Notes / Remember Remember / Q & A

Asterisk (*) and forward slash in function arguments /

Example:

def func(self, param1, param2, /, param3, *, param4, param5):
     print(param1, param2, param3, param4, param5)
  1. param1, param2 must be specified positionally.
  2. param3 can be called either with positional or keyword argument.
  3. param4 and param5 must be called with keyword argument.

See What do * (single star) and / (slash) do as independent parameters? [duplicate]

What is the @property decorator in Python used for? What are some best practices around its usage?

The @property decorator in Python is used to define “getter” methods for class attributes, which allow you to access a class attribute like a property (i.e., without using parentheses like a method call) and also enables you to add extra functionality or validation when accessing it. This is a part of the concept of “encapsulation” in object-oriented programming, where the internal representation of an object is hidden from the outside world, and access to it is controlled through methods.

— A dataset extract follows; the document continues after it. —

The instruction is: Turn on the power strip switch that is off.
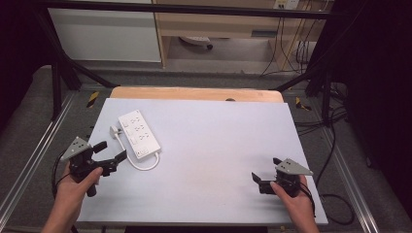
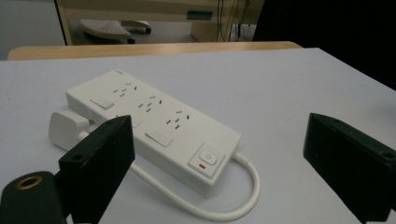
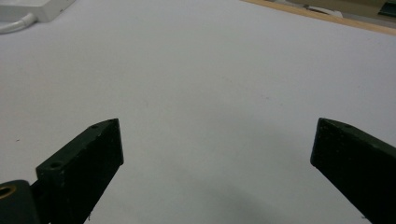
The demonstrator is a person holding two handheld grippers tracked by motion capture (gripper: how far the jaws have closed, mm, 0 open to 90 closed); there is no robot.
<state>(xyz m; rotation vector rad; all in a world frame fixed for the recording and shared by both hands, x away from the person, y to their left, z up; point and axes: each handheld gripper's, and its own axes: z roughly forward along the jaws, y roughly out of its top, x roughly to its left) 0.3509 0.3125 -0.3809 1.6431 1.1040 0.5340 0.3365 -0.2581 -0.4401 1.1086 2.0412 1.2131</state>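
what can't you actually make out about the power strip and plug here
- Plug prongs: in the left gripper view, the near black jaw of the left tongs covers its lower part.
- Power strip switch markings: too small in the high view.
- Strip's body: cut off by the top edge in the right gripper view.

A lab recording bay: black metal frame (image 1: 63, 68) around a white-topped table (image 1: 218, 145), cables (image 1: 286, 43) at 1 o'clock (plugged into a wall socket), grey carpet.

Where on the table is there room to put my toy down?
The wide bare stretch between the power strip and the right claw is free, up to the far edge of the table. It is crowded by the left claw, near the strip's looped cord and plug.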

Here are some best practices around its usage:

  1. Use @property when you want to compute a value or perform some action when an attribute is accessed. For example, you may want to lazily compute a value, or ensure that an attribute is always within a certain range.
  2. Use @property to provide a consistent API for your class, even if the internal representation changes. By using getters and setters, you can change the internal representation of an object without affecting the code that uses it.
  3. Make sure the getter method does not have any side effects. The @property getter should be idempotent, meaning that calling it multiple times should not change the state of the object or have any side effects.
  4. Keep the logic inside the getter simple. If you find yourself adding complex logic to the getter, it might be better to move that logic to a separate method and call that method from the getter.
  5. Use the @<attribute>.setter decorator to define a “setter” method for a property. This allows you to add extra functionality or validation when setting the value of the attribute, such as type checking or ensuring that the value is within a certain range.

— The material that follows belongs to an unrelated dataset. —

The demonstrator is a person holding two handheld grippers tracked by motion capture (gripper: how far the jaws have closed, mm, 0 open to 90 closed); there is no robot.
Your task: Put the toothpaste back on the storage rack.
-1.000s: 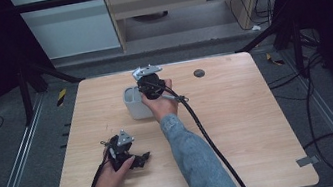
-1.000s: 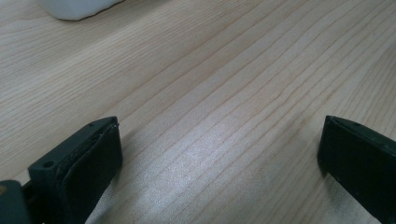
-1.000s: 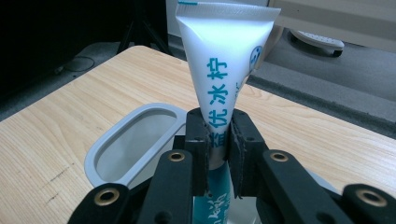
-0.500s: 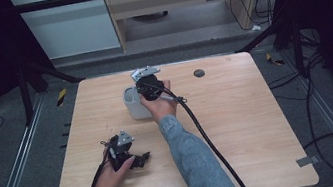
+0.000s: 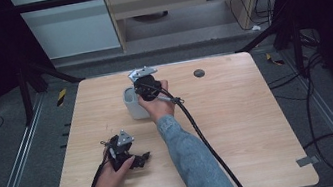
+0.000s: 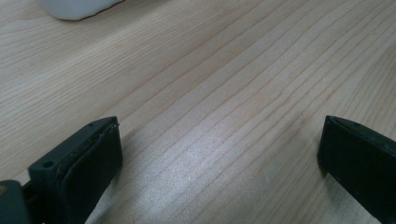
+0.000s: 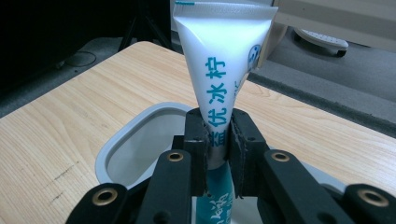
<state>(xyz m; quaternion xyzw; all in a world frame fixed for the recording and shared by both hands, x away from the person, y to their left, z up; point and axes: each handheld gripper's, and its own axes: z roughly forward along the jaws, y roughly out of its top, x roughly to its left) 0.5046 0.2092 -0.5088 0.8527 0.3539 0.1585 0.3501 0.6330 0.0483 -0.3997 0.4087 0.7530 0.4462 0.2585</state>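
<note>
My right gripper [image 7: 217, 140] is shut on a white tube [image 7: 219, 65] with teal lettering, held upright with its crimped end up, just over the grey-rimmed white cup [image 7: 140, 135]. From above, that right gripper [image 5: 145, 84] hovers at the cup [image 5: 130, 101] near the table's far middle. My left gripper [image 5: 137, 159] rests on the wooden table [image 5: 240, 127] at the front left. In the left gripper view its jaws stand wide apart over bare wood, left gripper [image 6: 219, 154] open, and the cup's white base [image 6: 74, 7] shows at the top edge.
A small dark round disc [image 5: 199, 73] lies on the table near the far edge, right of the cup. The right gripper's black cable [image 5: 207, 142] trails across the table toward the front. Dark frame legs and floor cables surround the table.
The right gripper with the tube has shifted slightly left toward the cup. The left gripper stays put.
</note>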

Here’s an example of using @property and @<attribute>.setter decorators:

class Circle:
    def __init__(self, radius):
        self._radius = radius
 
    @property
    def radius(self):
        return self._radius
 
    @radius.setter
    def radius(self, value):
        if value < 0:
            raise ValueError("Radius cannot be negative")
        self._radius = value
 
    @property
    def diameter(self):
        return self._radius * 2
 
    @property
    def area(self):
        return 3.14159 * (self._radius ** 2)

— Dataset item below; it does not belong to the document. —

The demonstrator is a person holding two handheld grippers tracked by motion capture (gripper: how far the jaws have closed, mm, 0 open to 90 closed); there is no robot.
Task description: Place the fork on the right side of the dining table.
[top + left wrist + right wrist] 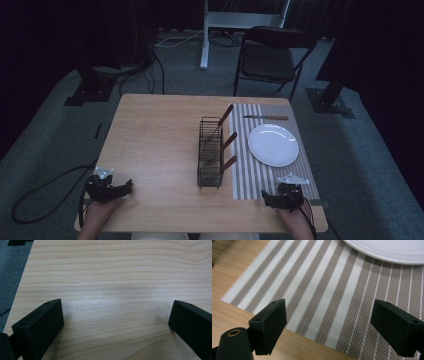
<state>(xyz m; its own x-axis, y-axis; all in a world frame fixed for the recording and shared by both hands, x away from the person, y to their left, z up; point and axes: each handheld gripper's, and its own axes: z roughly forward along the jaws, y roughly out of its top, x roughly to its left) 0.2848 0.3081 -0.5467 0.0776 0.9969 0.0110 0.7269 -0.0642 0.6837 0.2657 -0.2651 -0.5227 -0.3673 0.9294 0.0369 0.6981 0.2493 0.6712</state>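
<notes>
Place-setting scene seen from the high view. The left tongs [125,188] rest near the front-left corner of the wooden worktop [155,135], jaws spread wide over bare wood and holding nothing; the right tongs [266,199] sit at the near edge of the striped placemat [250,175], likewise wide open and empty. The wire caddy [210,152] stands upright mid-worktop, just beside the mat's left edge, with three wooden-handled utensils [229,141] leaning out toward the white plate [273,145]; a knife [265,117] lies beyond the plate. The utensils are probably light and stiff, best pinched on the projecting wooden handle; the metal ends would likely slip.
</notes>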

In this example, we have a Circle class with radius, diameter, and area properties. The radius property has a getter and a setter, while diameter and area have only getters. The radius setter also includes validation to ensure that the radius is never set to a negative value.

try
except
else
finally

try:
       # Some Code.... 
 
except:
       # optional block
       # Handling of exception (if required)
 
else:
       # execute if no exception
 
finally:
      # Some code .....(always executed, _even if you return in the except block_)

Note: The the utility of the finally block is that it always executes, even when you return from the except block. Source: geeksforgeeks.

Debugging

Debugging Segmentation Faults (segfaults)

Segmentation faults in Python code occur when an underlying C library crashes. Sadly, a helpful error message is not always (never?) shown, nor the offending library.

One way to find out which program is causing the segfault is to capture the stacktrace of the C program by using gdb (GNU Debugger).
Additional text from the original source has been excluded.